There is indeed a big difference in how the compiler treats the array constructors. For n<=65535 there is the actual array of [1., 1., 1.,...] stored in the object file (or in some of the intermediate representations).

For a larger array the compiler generates a loop:

    (*(real(kind=8)[65536] * restrict) atmp.0.data)[offset.1] = 1.0e+0;
    offset.1 = offset.1 + 1;
    {
      integer(kind=8) S.2;

      S.2 = 0;
      while (1)
        {
          if (S.2 > 65535) goto L.1;
          y[S.2] = (*(real(kind=8)[65536] * restrict) atmp.0.data)[S.2];
          S.2 = S.2 + 1;
        }
      L.1:;
    }

it appears to me, that first it sets only one element of a temporary array and then it copies the (mostly undefined) temporary array to y.

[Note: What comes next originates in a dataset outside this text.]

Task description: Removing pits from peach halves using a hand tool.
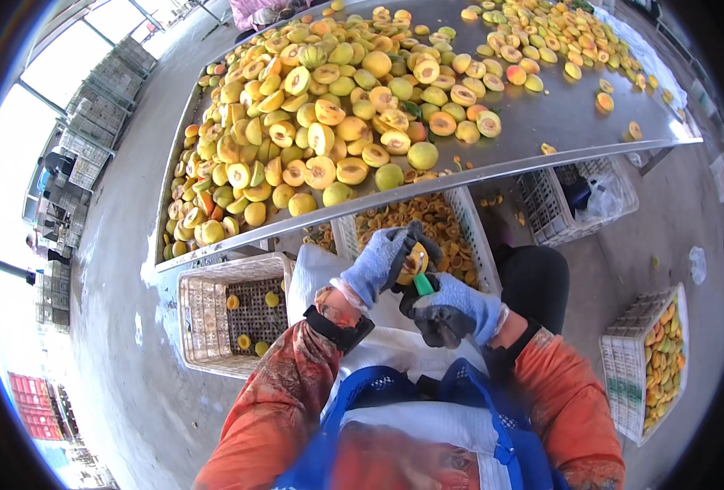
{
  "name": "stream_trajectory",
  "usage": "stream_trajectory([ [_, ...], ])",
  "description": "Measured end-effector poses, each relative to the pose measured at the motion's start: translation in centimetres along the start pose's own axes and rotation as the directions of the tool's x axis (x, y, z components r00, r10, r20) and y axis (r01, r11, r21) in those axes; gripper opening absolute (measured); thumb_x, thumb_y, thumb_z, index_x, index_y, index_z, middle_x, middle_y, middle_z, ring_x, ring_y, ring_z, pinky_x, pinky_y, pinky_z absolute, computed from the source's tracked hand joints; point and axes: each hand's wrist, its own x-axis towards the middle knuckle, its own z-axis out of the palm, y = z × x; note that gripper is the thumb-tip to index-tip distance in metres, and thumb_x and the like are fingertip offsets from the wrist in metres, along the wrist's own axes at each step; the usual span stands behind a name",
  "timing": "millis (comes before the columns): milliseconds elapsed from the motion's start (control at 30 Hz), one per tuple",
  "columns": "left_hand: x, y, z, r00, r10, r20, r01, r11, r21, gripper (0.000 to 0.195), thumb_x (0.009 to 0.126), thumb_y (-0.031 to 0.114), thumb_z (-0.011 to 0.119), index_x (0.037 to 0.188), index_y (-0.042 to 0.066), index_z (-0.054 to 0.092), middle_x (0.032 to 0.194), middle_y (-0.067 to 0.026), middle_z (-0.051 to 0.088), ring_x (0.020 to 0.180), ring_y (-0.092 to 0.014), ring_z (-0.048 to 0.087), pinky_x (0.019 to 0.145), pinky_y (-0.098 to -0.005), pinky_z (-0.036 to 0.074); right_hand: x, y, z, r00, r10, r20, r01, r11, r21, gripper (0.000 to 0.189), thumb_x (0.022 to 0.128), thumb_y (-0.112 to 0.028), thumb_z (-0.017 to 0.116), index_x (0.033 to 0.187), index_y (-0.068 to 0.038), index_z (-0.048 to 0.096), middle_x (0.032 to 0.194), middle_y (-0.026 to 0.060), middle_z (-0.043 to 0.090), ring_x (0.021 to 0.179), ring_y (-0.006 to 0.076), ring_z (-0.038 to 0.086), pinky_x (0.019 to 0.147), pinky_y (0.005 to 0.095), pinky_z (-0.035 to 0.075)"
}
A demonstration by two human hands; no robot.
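Note:
My left hand, in a blue-grey knit glove with dark coating, is closed around a halved yellow peach, cut face towards me. The fruit is held above a white plastic crate of brownish-orange scraps. In my right hand, gloved alike, is a small tool with a green handle; its working end meets the peach and is too small to make out. Just beyond both hands runs the raised metal edge of a table, which bears a large heap of halved peaches.
Left of my knees stands a crate holding a few fruit pieces. Another crate with plastic bags sits under the table's right side. A peach-filled crate is at far right. A person in pink is at the table's far side.

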Motion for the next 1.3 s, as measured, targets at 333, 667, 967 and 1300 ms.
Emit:
stream_trajectory([
  [333,3.8,-0.2,1.1,0.991,-0.126,-0.035,0.113,0.958,-0.265,0.055,0.092,0.046,0.044,0.098,-0.006,0.060,0.084,-0.0175,0.065,0.073,-0.025,0.066,0.058,-0.0332,0.055,1.0,-1.4,-3.0,0.999,0.021,-0.032,-0.019,0.998,0.062,0.025,0.071,-0.017,0.064,0.087,-0.001,0.054,0.055,0.0095,0.053,0.038,0.0202,0.052,0.034,0.0292,0.039],
  [667,6.0,0.2,2.6,0.911,0.170,-0.375,-0.134,0.984,0.120,0.063,0.092,0.052,0.036,0.093,-0.005,0.062,0.080,-0.0148,0.066,0.075,-0.021,0.063,0.071,-0.0316,0.050,3.8,-0.7,-6.8,0.960,-0.135,0.246,0.096,0.982,0.165,0.019,0.080,-0.016,0.062,0.091,-0.002,0.056,0.060,0.0075,0.056,0.044,0.0134,0.053,0.037,0.0244,0.040],
  [967,8.8,-0.3,2.9,0.920,0.285,-0.269,-0.184,0.921,0.344,0.047,0.094,0.038,0.045,0.086,-0.003,0.066,0.081,-0.0128,0.066,0.074,-0.019,0.062,0.070,-0.0298,0.049,5.2,1.6,-8.4,0.925,-0.287,0.250,0.168,0.897,0.408,0.026,0.083,-0.013,0.061,0.104,-0.002,0.052,0.082,0.0061,0.059,0.072,0.0146,0.060,0.057,0.0254,0.049],
  [1300,9.3,-3.0,0.3,0.971,0.231,-0.062,-0.183,0.886,0.427,0.026,0.089,0.019,0.056,0.100,-0.004,0.063,0.088,-0.0118,0.066,0.079,-0.017,0.060,0.072,-0.0294,0.048,3.6,-0.6,-8.6,0.987,-0.039,0.155,0.026,0.996,0.085,0.018,0.073,-0.014,0.062,0.082,0.001,0.057,0.055,0.0090,0.058,0.040,0.0176,0.054,0.035,0.0281,0.041],
])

And that is wrong. Valgrind also reports usage of uninitialized memory.

For a default real we have

    while (1)
      {
        if (shadow_loopvar.2 > 65536) goto L.1;
        (*(real(kind=4)[65536] * restrict) atmp.0.data)[offset.1] = 1.0e+0;
        offset.1 = offset.1 + 1;
        shadow_loopvar.2 = shadow_loopvar.2 + 1;
      }
    L.1:;
    {
      integer(kind=8) S.3;

      S.3 = 0;
      while (1)
        {
          if (S.3 > 65535) goto L.2;
          y[S.3] = (*(real(kind=4)[65536] * restrict) atmp.0.data)[S.3];
          S.3 = S.3 + 1;
        }
      L.2:;
    }

We have two loops now, one sets the whole temporary array and the second one copies that to y and everything is fine.

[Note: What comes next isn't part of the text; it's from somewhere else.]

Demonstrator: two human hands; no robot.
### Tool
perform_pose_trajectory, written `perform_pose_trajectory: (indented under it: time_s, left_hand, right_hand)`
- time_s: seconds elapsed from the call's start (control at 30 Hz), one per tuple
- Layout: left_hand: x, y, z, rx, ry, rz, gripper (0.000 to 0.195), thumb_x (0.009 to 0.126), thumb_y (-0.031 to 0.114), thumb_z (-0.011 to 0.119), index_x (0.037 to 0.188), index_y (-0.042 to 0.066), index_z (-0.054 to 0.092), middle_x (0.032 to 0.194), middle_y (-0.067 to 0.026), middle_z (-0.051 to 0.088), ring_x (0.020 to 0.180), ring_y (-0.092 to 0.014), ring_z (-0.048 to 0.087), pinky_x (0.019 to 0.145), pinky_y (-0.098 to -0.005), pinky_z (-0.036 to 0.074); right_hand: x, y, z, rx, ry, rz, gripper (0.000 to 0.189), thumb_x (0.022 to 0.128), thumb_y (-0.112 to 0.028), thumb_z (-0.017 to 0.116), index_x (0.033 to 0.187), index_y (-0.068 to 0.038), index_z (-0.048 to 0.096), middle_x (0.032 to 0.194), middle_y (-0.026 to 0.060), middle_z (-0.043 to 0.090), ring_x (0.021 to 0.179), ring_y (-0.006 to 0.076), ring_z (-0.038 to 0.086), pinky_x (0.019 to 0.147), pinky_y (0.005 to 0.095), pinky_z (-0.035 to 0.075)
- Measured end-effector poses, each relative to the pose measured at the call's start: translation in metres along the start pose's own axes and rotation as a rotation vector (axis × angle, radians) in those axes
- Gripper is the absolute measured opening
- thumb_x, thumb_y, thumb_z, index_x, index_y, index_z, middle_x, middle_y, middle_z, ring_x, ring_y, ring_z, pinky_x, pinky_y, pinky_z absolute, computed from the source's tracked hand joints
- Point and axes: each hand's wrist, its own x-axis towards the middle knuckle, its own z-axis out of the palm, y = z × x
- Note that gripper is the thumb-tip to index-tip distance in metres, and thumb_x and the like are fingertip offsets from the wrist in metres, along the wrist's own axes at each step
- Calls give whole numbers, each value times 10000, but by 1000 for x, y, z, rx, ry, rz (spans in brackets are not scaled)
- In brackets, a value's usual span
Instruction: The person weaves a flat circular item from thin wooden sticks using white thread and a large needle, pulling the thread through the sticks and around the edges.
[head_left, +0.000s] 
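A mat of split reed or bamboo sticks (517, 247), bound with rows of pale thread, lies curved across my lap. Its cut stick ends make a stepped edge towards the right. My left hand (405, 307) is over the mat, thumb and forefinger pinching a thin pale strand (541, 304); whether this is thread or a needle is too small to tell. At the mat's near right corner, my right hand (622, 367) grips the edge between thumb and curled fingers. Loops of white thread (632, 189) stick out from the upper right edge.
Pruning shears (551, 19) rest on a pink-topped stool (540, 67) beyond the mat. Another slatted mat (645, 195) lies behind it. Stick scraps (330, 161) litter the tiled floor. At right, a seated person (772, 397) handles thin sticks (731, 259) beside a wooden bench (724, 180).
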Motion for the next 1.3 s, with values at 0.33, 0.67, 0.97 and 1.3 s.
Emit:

Conclusion: a compiler bug.

The issue was fixed by GCC developers who read this question. The bug is tracked at https://gcc.gnu.org/bugzilla/show_bug.cgi?id=84931

They also identified that the problem is connected to type conversion. The constructor has default precision 1. and with single precision array there is no type conversion, but for a double precision array there is some type conversion. That caused the difference for these two cases.